Task item.
Nothing in the records may be changed; reproduce all of them.

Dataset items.
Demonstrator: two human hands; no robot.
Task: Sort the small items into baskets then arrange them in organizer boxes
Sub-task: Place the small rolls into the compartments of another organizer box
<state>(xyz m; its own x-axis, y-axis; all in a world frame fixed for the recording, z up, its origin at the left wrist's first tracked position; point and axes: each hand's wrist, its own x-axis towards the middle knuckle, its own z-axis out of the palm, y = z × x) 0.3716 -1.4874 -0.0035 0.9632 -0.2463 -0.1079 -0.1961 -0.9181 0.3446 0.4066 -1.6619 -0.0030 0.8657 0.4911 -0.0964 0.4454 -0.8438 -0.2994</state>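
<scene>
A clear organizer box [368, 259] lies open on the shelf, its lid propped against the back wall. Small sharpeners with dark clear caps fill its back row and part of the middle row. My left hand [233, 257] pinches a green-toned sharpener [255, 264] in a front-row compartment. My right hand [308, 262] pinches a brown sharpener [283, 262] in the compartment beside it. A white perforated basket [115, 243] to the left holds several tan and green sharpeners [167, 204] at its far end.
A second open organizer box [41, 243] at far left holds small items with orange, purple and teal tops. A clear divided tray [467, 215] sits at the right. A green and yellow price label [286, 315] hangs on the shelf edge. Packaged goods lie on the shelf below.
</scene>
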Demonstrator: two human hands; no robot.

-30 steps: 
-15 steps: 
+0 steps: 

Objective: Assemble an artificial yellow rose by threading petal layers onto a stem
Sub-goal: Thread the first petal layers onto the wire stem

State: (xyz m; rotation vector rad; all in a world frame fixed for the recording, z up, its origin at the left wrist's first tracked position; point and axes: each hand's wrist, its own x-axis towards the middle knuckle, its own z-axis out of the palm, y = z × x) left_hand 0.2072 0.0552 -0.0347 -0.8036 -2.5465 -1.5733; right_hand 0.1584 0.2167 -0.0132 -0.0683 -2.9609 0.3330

Solution to the problem.
Demonstrator: two human hands; no robot.
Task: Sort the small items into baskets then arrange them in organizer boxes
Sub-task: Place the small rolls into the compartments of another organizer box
<state>(xyz m; its own x-axis, y-axis; all in a world frame fixed for the recording, z up, its origin at the left wrist's first tracked position; point and axes: each hand's wrist, its own x-axis towards the middle knuckle, its own z-axis out of the palm, y = z × x) 0.3716 -1.4874 -0.0035 0.9632 -0.2463 -0.1079 -0.1961 -0.9181 0.3446 0.4066 -1.6619 -0.0030 0.8657 0.4911 -0.0964 0.4454 -0.8438 -0.2994</state>
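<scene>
A clear organizer box [368, 259] lies open on the shelf, its lid propped against the back wall. Small sharpeners with dark clear caps fill its back row and part of the middle row. My left hand [233, 257] pinches a green-toned sharpener [255, 264] in a front-row compartment. My right hand [308, 262] pinches a brown sharpener [283, 262] in the compartment beside it. A white perforated basket [115, 243] to the left holds several tan and green sharpeners [167, 204] at its far end.
A second open organizer box [41, 243] at far left holds small items with orange, purple and teal tops. A clear divided tray [467, 215] sits at the right. A green and yellow price label [286, 315] hangs on the shelf edge. Packaged goods lie on the shelf below.
</scene>
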Demonstrator: two human hands; no robot.

-30 steps: 
-15 steps: 
+0 steps: 

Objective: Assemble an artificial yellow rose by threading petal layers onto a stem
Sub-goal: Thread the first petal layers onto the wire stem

State: (xyz m; rotation vector rad; all in a world frame fixed for the recording, z up, its origin at the left wrist's first tracked position; point and axes: each hand's wrist, its own x-axis towards the middle knuckle, its own z-axis out of the palm, y = z × x) left_hand 0.2072 0.0552 -0.0347 -0.8036 -2.5465 -1.5733; right_hand 0.1584 0.2167 -0.0132 -0.0683 -2.9609 0.3330

The exercise is complete as it stands.